PROBLEM TO SOLVE
Every word of the listing should be reproduced without alteration.
....
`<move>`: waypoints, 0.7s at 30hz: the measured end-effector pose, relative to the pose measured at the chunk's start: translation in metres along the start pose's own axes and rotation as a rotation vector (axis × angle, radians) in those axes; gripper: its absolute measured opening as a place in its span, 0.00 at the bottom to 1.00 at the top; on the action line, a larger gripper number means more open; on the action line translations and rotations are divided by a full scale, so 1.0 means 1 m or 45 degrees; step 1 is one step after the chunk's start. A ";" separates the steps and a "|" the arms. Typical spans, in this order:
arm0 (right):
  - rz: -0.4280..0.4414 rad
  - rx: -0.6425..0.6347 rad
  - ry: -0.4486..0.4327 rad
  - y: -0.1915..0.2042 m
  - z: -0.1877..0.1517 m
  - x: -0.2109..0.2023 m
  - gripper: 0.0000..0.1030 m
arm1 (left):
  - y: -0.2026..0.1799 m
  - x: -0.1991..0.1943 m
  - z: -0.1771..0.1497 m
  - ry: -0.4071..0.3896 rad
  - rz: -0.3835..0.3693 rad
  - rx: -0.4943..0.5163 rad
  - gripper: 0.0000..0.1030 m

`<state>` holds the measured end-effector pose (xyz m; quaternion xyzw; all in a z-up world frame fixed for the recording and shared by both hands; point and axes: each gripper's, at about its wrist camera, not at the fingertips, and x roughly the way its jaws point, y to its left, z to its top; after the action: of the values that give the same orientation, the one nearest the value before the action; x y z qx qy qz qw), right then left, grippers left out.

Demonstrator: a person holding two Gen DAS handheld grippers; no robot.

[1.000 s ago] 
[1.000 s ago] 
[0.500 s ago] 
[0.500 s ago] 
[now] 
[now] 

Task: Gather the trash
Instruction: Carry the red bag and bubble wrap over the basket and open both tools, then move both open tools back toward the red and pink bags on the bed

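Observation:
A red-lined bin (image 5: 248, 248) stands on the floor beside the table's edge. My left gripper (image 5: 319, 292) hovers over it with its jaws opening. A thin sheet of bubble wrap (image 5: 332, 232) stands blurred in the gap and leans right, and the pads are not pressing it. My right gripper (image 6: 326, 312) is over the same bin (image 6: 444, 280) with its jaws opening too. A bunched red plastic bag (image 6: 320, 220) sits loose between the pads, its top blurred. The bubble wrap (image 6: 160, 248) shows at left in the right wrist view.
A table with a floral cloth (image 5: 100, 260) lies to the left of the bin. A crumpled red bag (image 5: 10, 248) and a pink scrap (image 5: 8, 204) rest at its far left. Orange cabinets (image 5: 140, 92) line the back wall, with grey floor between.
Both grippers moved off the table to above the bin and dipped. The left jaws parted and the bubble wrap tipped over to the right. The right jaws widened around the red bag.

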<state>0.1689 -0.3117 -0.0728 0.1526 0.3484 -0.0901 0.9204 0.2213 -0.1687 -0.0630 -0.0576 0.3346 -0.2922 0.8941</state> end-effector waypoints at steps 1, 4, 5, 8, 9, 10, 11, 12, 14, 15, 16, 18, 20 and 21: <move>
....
ANSWER SPACE
`<move>`: waypoints, 0.7s at 30hz: the measured end-effector pose, relative to the pose measured at the chunk's start: translation in metres along the start pose's own axes and rotation as a rotation vector (axis × angle, radians) in those axes; gripper: its absolute measured opening as a place in its span, 0.00 at the bottom to 1.00 at the top; on the action line, a larger gripper number means more open; on the action line translations and rotations are divided by a full scale, so 1.0 means 1 m or 45 degrees; step 1 is one step after the chunk's start. A ";" separates the steps and a "|" the arms. Typical spans, in this order:
arm0 (right):
  - rz: -0.4280..0.4414 rad
  - rx: -0.6425..0.6347 rad
  - ry: -0.4486..0.4327 rad
  - y: -0.1915..0.2042 m
  - z: -0.1877..0.1517 m
  - x: -0.2109..0.2023 m
  - gripper: 0.0000..0.1030 m
arm1 (left):
  - y: -0.2026..0.1799 m
  - x: -0.1991..0.1943 m
  - z: -0.1771..0.1497 m
  - ry: -0.4071..0.3896 rad
  - rz: -0.3835..0.3693 rad
  - rx: -0.4943..0.5163 rad
  - gripper: 0.0000..0.1030 m

`<state>` holds the measured end-effector pose (xyz m; quaternion xyzw; all in a z-up world frame fixed for the recording and shared by both hands; point and axes: each gripper's, at about its wrist camera, not at the fingertips, and x roughly the way its jaws point, y to its left, z to its top; after the action: of the values that give the same orientation, the one nearest the value before the action; x y z qx qy qz qw), right then left, grippers left out.

Demonstrator: a person holding two Gen DAS handheld grippers; no robot.

[1.000 s ago] 
[1.000 s ago] 
[0.500 s ago] 
[0.500 s ago] 
[now] 
[now] 

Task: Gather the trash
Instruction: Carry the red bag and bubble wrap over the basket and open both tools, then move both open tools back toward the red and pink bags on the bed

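Observation:
A red-lined bin (image 5: 248, 248) stands on the floor beside the table's edge. My left gripper (image 5: 319, 292) hovers over it with its jaws opening. A thin sheet of bubble wrap (image 5: 332, 232) stands blurred in the gap and leans right, and the pads are not pressing it. My right gripper (image 6: 326, 312) is over the same bin (image 6: 444, 280) with its jaws opening too. A bunched red plastic bag (image 6: 320, 220) sits loose between the pads, its top blurred. The bubble wrap (image 6: 160, 248) shows at left in the right wrist view.
A table with a floral cloth (image 5: 100, 260) lies to the left of the bin. A crumpled red bag (image 5: 10, 248) and a pink scrap (image 5: 8, 204) rest at its far left. Orange cabinets (image 5: 140, 92) line the back wall, with grey floor between.
Both grippers moved off the table to above the bin and dipped. The left jaws parted and the bubble wrap tipped over to the right. The right jaws widened around the red bag.
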
<state>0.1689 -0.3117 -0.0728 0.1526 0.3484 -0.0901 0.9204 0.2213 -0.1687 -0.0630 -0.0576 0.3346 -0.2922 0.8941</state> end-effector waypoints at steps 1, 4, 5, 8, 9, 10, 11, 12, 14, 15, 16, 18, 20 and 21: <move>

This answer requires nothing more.